--- Activity ---
Keep each line of the material that includes "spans", and leave out the rest.

◇ ◇ ◇ ◇ ◇ ◇ ◇

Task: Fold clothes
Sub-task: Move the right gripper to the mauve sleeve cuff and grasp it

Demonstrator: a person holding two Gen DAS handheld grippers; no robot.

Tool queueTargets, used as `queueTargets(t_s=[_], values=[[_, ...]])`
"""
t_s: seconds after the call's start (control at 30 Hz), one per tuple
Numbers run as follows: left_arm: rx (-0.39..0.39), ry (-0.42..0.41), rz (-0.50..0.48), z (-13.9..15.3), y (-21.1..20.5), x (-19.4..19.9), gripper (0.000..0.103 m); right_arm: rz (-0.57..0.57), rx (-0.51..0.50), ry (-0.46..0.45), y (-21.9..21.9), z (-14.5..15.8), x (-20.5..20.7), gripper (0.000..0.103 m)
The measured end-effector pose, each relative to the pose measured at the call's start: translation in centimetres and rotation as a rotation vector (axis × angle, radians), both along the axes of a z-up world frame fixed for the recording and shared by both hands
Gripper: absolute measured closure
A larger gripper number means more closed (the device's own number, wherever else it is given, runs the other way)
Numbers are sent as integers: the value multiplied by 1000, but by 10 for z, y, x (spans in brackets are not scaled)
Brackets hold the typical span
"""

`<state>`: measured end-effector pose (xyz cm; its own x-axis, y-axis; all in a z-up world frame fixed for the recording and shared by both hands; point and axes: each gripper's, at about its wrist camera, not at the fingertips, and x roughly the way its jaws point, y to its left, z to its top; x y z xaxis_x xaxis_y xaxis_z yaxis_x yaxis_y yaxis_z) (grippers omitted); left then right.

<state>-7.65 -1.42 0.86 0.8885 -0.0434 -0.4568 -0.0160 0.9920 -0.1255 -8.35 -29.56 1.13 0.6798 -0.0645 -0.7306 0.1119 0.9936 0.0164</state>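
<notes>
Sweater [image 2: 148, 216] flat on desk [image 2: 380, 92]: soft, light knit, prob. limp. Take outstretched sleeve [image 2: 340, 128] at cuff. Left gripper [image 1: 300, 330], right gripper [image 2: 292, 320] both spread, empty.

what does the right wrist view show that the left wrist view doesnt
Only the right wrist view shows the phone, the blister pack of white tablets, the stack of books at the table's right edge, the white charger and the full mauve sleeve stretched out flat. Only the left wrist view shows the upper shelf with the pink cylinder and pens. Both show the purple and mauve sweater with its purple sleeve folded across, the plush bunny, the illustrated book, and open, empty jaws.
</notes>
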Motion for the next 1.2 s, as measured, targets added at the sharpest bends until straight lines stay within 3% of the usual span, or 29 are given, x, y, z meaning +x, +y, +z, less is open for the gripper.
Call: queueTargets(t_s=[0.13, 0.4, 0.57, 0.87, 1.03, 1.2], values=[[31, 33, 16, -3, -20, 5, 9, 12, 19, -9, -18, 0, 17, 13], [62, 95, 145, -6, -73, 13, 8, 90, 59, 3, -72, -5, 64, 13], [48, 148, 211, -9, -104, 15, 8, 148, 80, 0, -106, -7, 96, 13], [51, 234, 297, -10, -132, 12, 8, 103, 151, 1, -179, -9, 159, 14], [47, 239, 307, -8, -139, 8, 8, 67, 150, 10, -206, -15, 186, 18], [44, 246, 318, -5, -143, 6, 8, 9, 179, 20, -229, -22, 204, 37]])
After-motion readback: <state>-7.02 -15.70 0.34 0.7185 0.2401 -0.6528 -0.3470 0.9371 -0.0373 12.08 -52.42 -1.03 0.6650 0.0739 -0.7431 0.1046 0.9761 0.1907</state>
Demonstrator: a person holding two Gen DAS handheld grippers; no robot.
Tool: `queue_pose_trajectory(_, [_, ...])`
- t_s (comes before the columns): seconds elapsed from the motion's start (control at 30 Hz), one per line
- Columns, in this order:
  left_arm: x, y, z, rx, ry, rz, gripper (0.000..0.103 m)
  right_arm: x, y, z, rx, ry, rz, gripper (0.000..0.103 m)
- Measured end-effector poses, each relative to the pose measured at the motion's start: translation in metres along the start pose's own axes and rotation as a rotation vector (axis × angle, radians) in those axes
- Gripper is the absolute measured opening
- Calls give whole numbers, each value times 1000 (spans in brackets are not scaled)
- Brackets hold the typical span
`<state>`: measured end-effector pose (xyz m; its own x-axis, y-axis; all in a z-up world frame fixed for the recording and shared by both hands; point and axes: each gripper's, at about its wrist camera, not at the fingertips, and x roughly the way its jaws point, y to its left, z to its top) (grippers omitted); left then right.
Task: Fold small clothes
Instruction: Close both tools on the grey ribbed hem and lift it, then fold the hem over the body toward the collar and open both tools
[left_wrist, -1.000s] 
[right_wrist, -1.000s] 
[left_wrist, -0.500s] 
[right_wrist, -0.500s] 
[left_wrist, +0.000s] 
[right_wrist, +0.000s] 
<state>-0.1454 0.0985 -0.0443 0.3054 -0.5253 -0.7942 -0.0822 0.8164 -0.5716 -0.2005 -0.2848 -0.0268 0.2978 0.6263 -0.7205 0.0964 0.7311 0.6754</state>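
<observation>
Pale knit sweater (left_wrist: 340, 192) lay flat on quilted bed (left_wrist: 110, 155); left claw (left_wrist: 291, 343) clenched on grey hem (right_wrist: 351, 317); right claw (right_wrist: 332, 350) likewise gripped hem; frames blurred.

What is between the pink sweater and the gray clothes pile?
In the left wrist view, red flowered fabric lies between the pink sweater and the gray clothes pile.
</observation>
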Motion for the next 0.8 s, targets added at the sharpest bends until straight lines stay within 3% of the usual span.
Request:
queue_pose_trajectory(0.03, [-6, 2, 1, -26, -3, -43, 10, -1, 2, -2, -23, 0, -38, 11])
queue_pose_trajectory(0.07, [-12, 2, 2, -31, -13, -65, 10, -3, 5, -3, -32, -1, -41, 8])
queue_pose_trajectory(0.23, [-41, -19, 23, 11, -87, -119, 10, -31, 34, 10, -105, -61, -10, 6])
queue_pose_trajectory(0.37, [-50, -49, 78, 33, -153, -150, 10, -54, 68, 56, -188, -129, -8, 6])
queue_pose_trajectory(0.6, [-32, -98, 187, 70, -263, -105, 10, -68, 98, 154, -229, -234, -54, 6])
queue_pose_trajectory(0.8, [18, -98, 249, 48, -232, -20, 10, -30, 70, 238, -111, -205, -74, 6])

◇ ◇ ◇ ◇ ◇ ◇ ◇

--- Response ---
Numbers are sent as integers: the value multiplied by 1000, but by 10 for z, y, x (spans in brackets are not scaled)
- Calls give whole numbers, each value times 1000 (spans in brackets are not scaled)

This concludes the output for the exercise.